Un nuovo studio, presentato da un gruppo di ricercatori dell’Università di Zhejiang, in Cina, sostiene che il coronavirus sia mutato in almeno 30 ceppi, di cui il più letale è quello diffuso in Europa. Per l’esattezza, sono stati scoperti 19 ceppi mai visti prima. Il professor Giorgio Palù, docente emerito di microbiologia a Padova ed ex presidente della Società italiana di virologia e oggi virologo della task force Covid-19 della Regione Veneto, ci spiega che “si tratta di uno studio ancora da sottoporre a revisione da parte di altri scienziati: non è scienza quello che non è pubblicato. Tutte le riviste scientifiche oggi accettano di avere dei pre-print che non sono ancora passati al vaglio della revisione della comunità scientifica per diffondere notizie”. Lo studio sostiene che esistono virus più letali, come quello diffuso in Europa, e altri meno, per cui saranno necessari più vaccini o più anticorpi monoclonali.
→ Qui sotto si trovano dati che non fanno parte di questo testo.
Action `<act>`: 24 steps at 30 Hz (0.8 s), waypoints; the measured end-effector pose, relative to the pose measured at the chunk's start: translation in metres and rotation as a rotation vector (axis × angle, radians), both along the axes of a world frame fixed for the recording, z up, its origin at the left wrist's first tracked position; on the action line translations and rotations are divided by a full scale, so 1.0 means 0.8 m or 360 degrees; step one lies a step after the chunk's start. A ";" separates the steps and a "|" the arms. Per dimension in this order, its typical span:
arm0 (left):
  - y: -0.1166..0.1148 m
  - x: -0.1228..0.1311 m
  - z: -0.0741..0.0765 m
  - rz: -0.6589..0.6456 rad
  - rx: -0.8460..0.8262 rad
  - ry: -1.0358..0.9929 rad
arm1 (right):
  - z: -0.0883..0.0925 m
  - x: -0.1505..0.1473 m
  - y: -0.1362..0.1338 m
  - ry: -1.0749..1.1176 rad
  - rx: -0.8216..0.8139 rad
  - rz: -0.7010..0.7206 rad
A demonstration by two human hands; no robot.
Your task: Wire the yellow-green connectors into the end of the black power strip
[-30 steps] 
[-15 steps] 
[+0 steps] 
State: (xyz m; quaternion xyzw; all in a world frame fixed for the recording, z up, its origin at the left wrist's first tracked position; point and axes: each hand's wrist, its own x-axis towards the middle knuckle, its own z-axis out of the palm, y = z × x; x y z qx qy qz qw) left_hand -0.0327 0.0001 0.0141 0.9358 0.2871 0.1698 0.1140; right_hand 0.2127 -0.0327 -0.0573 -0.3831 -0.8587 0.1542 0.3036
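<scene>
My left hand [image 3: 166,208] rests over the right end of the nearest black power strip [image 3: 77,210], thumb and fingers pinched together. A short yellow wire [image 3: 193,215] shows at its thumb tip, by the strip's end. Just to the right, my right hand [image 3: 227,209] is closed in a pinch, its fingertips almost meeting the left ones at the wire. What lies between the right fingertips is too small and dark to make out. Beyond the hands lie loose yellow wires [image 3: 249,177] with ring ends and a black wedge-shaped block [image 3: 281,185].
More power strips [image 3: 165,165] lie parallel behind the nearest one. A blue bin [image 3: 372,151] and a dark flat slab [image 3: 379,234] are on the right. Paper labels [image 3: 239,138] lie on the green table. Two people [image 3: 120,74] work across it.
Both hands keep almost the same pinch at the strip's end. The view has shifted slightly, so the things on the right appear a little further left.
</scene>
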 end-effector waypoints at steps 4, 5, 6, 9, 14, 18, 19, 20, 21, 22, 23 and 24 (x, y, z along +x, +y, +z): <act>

Secondo il professor Palù, invece, di tutti i virus di cui siamo a conoscenza il coronavirus è quello che muta di meno.
Che impressione ha tratto da questo studio? Lo ritiene rilevante e innovativo?
Sostanzialmente questo studio sostiene che ci siano due ceppi che circolano nell’uomo, derivati da un unico progenitore, ma differenziatisi a partire da alcune mutazioni iniziali che li hanno fatti divergere. Uno di questi ceppi si suppone possa essere caratterizzato da alta patogenicità per l’uomo e l’altro a bassa patogenicità. Va spiegato però che la ricerca è stata condotta in vitro su cellule di scimmia (e non su cellule umane) infettate con virus provenienti da undici pazienti tutti collegati, tranne uno, al focolaio di Wuhan. I ceppi virali sono stati sequenziati con tecnica ad alta processività di ultima generazione e studiati per la loro capacità replicativa in vitro. Vorrei sottolineare che si tratta di un pre-print, come molte riviste hanno deciso di fare per divulgare prontamente gli studi su Sars-CoV-2 alla comunità scientifica. Non si tratta dunque di un lavoro pubblicato dopo revisione da parte di pari e quindi ciò che non è pubblicato non può essere considerato ancora scienza.
Questo cosa significa?
Che è appunto uno studio in vitro tutto da verificare. Gli autori hanno trovato alcune mutazioni nei virus esaminati e le hanno collegate a una riproduzione virale più sostenuta su cellule di scimmia in coltura (Vero E6). Si sentono così di tracciare una relazione tra queste mutazioni e la diffusione di un virus più aggressivo che si è particolarmente espanso in Europa e nella costa orientale degli Usa.
Invece?
È vero che tutti i virus a Rna mutano, ma il nuovo coronavirus Sars-CoV-2 è tra quelli che mutano meno, essendo dotato di un enzima la 3’-5’ esonucleasi che corregge gli errori di incorporazione nucleotidica che avvengono durante la replicazione del genoma virale. Ci sono oltre 8mila sequenze depositate in banche dati che confermano una variabilità genetica non elevata. Il virus infatti muta dalle 5 alle 10 volte meno di Hiv e del virus dell’influenza. Alcuni lavori hanno previsto che il tasso di mutazione del Sars-CoV-2 sia di 1,3 x mille nucleotidi per sito genomico/anno, molto simile a quello calcolato per i virus della Sars e della Mers.
Ci sono altri aspetti di questo studio che non la convincono?
Lo studio non dice quale funzione sia mutata. Ci sono almeno 16 proteine non strutturali del virus, alcune delle quali coinvolte in vari modi nel bloccare la risposta immunitaria innata e l’attivazione della cascata infiammatoria. Sarebbe stato utile capire quali funzioni sarebbero cambiate, in particolare a seguito di una mutazione significativa (con sostituzione di un aminoacido) sulla proteina S (la spike protein), che è però occorsa in una regione della proteina che non è coinvolta nel legame al recettore cellulare Ace2. Lo studio non correla quindi la mutazione con una aumentata o diminuita funzione del virus.
Per cui l’ipotesi che ci voglia più di un vaccino non si può fare?
È inutile fare ipotesi sui vaccini o i farmaci anti Sars-CoV-2, perché non li abbiamo ancora e questo lavoro non ha riguardato approfondimenti su bersagli terapeutici o proteine di potenziale impiego vaccinale. Molte mutazioni finora riscontrate, inoltre, sono sinonime, non cambiano cioè aminoacidi. È tutto quindi da verificare e non si può per nulla dire che questo studio indebolisca gli approcci in corso per la messa a punto di nuovi vaccini.